Morgan Stanley is the underwriter. How they can create a prospectus that attracts investors without committing fraud is hard to see. There will be lawsuits within a few months after the IPO from the new owners claiming they were lied to.


----------



## Lee239 (Mar 24, 2017)

Single Malt said:


> Morgan Stanley is the underwriter. How they can create a prospectus that attracts investors without committing fraud is hard to see. There will be lawsuits within a few months after the IPO from the new owners claiming they were lied to.


https://www.corp-research.org/morgan-stanley


----------



## Blingin (Feb 7, 2018)

So, they lose $4 Billion a year, is that for the bolts and nuts of running the app? I don't think so, it's probably more about expanding and buying up other businesses. I think we can all continue to give rides and Uber can keep collecting their cut under real business managers. It's not like Uber has to buy cars and spend money on fuel and maintenance. Just run the ****ing app.
Anybody knows what the real costs are to keep operating? Any links?


----------



## Single Malt (Nov 11, 2018)

Blingin said:


> So, they lose $4 Billion a year, is that for the bolts and nuts of running the app? I don't think so, it's probably more about expanding and buying up other businesses. I think we can all continue to give rides and Uber can keep collecting their cut under real business managers. It's not like Uber has to buy cars and spend money on fuel and maintenance. Just run the @@@@ing app.
> Anybody knows what the real costs are to keep operating? Any links?


It's from paying customers to be customers. Once you stop subsidizing fares, which will have to happen after the current investors parachute out, you either have to double fares just to break even or you continue to lose 4 billion dollars a year of the new money the IPO shareholders just gave you. As a private company Uber doesn't have to disclose financials, as a public company they have to disclose everything.



Lee239 said:


> https://www.corp-research.org/morgan-stanley


This is why I'm very interested in reading the prospectus, which is a legal document. This has never been attempted before, a company has never burned through as much cash as Uber and then tried to go public.

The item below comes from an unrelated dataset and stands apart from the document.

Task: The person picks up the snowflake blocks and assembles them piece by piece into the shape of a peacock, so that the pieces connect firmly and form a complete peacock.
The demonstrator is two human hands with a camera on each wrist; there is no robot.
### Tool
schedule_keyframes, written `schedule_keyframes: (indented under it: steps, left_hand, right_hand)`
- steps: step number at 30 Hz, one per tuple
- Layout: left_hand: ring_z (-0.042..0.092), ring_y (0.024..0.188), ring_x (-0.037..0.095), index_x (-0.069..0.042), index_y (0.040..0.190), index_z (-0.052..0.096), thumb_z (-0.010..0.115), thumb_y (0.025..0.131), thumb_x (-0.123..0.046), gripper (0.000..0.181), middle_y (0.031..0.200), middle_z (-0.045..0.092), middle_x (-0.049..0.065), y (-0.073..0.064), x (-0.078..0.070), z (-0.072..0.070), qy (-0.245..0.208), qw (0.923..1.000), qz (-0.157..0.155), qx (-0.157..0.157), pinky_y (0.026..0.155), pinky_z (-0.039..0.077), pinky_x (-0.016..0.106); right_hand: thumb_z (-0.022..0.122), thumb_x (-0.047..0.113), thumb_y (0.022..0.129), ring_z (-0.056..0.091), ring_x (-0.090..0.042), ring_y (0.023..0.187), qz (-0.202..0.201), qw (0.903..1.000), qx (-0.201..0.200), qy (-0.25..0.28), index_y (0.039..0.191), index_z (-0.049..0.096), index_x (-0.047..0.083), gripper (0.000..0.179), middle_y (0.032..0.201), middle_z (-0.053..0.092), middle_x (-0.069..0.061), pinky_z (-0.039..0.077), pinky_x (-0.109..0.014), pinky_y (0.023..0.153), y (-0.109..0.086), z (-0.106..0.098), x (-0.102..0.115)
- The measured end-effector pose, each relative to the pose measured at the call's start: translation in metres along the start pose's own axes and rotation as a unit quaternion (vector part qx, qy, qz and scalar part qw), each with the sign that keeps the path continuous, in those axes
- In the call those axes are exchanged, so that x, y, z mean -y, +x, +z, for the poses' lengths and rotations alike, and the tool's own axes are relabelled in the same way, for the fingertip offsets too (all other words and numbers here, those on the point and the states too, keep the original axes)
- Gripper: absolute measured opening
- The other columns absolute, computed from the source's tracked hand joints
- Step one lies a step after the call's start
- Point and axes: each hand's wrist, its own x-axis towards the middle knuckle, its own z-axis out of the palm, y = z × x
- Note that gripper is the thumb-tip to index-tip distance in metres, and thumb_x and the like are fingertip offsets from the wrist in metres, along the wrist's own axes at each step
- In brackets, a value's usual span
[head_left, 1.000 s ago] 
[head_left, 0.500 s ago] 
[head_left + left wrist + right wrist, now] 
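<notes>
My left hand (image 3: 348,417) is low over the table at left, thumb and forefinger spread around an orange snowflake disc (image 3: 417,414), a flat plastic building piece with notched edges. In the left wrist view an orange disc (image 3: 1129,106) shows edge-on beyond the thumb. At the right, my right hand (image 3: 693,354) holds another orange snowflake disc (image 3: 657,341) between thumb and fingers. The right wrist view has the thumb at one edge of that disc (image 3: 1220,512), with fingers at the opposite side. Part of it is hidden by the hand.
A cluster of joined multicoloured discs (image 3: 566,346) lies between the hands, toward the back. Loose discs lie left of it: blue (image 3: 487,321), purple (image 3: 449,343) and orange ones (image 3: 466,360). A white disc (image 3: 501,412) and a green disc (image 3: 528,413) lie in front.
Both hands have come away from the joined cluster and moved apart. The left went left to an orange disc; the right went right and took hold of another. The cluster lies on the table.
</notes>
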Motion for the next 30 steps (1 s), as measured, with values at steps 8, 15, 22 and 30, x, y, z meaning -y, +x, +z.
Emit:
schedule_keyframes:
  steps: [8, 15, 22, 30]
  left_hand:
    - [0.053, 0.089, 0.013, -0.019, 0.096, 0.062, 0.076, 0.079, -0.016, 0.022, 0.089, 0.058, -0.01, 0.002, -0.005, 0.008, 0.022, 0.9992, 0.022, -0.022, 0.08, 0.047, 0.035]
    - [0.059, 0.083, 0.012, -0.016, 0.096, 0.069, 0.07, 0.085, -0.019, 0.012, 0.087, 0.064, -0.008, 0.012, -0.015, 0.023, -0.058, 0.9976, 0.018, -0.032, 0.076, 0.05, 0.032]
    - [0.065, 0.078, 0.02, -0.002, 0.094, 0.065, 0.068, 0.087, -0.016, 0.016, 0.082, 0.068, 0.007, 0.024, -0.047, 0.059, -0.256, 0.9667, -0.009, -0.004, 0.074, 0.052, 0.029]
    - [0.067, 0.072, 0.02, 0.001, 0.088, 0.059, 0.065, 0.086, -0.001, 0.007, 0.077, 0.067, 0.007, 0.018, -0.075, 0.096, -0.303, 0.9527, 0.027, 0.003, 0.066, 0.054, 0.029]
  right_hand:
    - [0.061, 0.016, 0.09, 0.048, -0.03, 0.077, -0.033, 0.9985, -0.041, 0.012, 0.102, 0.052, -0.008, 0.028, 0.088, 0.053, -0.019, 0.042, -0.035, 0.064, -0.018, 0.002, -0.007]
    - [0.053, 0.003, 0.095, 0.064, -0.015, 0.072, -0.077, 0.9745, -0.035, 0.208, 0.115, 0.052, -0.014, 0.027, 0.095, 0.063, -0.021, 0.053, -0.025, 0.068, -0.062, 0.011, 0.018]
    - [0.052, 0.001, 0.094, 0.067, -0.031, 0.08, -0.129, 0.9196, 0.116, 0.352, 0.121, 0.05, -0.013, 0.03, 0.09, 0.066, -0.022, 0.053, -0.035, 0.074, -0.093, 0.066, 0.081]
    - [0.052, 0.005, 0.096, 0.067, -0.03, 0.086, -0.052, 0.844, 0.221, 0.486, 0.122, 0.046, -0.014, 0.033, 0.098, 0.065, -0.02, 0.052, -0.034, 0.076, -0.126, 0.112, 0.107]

"Uber has raised an unprecedented $20 billion in investor funding - 2,600 times more than Amazon's pre-IPO funding."



TwoFiddyMile said:


> There's no guarantee that there will be a line of willing investors. And brokerage houses do not want to sell junk because it comes back on them so I don't see any but the most scandalous brokers handling this and agressively offering it to the public.

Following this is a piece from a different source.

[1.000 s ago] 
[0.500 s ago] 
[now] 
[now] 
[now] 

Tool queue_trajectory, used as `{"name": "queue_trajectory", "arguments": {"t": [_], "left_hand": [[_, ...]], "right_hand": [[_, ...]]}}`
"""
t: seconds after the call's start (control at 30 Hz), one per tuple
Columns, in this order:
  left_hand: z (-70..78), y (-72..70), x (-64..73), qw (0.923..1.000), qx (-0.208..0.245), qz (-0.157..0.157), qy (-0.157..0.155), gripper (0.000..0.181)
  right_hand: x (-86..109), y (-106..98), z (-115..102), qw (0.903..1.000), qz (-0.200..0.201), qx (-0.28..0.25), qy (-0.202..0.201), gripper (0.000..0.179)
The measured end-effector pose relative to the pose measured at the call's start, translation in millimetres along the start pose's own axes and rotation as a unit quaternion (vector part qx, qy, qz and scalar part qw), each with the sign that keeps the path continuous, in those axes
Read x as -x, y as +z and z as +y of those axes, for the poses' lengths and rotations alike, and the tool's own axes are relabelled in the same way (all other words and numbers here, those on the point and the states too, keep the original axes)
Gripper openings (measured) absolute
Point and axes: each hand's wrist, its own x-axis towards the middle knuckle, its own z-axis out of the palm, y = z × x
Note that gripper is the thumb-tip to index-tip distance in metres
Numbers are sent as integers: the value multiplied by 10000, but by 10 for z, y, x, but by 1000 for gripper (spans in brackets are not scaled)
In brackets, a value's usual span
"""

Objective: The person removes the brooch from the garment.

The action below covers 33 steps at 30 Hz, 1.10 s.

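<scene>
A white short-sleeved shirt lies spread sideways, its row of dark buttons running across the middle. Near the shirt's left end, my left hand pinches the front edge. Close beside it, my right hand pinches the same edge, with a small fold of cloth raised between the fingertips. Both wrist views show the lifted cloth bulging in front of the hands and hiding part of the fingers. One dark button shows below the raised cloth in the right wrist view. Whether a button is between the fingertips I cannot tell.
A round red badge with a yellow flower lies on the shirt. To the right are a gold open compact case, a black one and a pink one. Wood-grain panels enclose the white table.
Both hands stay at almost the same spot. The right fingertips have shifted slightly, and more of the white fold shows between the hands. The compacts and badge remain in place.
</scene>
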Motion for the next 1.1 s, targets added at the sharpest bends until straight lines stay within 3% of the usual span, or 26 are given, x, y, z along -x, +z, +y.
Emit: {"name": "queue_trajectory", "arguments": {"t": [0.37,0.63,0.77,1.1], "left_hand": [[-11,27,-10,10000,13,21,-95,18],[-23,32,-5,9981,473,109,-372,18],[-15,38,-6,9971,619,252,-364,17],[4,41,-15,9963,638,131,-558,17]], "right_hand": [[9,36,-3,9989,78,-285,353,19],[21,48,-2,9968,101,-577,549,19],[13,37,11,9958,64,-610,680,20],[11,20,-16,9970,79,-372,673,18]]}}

To get the kind of numbers Uber is hoping for, 70 billion to 120 billion, it has to come from institutional investors. You can't get that kind of money from retail investors. Problem is, institutional investors all know how to do math.


----------



## Lee239 (Mar 24, 2017)

Single Malt said:


> \
> 
> To get the kind of numbers Uber is hoping for, 70 billion to 120 billion, it has to come from institutional investors. You can't get that kind of money from retail investors. Problem is, institutional investors all know how to do math.


$120 billion is a crazy number, they even thru around the number $130 billion recently which is Bezos net worth.


----------



## ANT 7 (Oct 14, 2018)

Single Malt said:


> Morgan Stanley is the underwriter. How they can create a prospectus that attracts investors without committing fraud is hard to see. There will be lawsuits within a few months after the IPO from the new owners claiming they were lied to.


Remember Theranos, Enron, et al........? It happens all the time. Public or private.

Today you have too much stupid printed money floating around searching for a yield, any yield at all. The worldwide commercial bond market has basically started to freeze up with billions of offerings cancelled this month due to a lack of investor appetite. These are established profitable companies that cannot get their debt rolled over or raise new capital. And for those who did, it has become very, very, expensive.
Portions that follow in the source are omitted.